<<<<

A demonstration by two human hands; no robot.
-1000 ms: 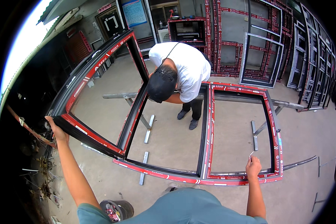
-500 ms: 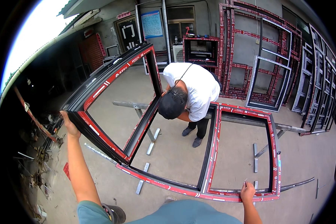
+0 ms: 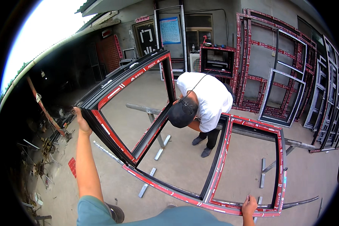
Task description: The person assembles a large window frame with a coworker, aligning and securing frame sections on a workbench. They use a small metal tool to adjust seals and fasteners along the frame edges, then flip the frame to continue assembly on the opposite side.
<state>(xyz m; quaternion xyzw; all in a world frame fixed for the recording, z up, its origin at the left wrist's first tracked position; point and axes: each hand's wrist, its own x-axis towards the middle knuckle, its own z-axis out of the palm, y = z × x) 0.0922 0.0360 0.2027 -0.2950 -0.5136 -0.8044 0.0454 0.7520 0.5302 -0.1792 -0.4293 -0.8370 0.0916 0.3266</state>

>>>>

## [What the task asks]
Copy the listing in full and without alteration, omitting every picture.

## [Result of the exercise]
A demonstration by two human hands; no robot.
-1000 ms: 
-500 ms: 
+0 ms: 
Task description: The person assembles a large window frame with a coworker, aligning and securing frame sections on a workbench. They use a small metal tool to adjust seals and fasteners along the frame edges, then flip the frame to continue assembly on the opposite side.
<state>(xyz m; quaternion xyzw; all in a world frame fixed for the recording, z up, its origin at the left wrist's first tracked position; point and axes: each hand's wrist, its own x-axis towards the middle knuckle, its own z-axis out of the palm, y = z × x) 0.0922 0.0360 0.2027 -0.2950 -0.5136 -0.8044 0.0454 0.7520 0.5302 -0.1792 -0.4293 -0.8370 0.0916 0.3266</state>

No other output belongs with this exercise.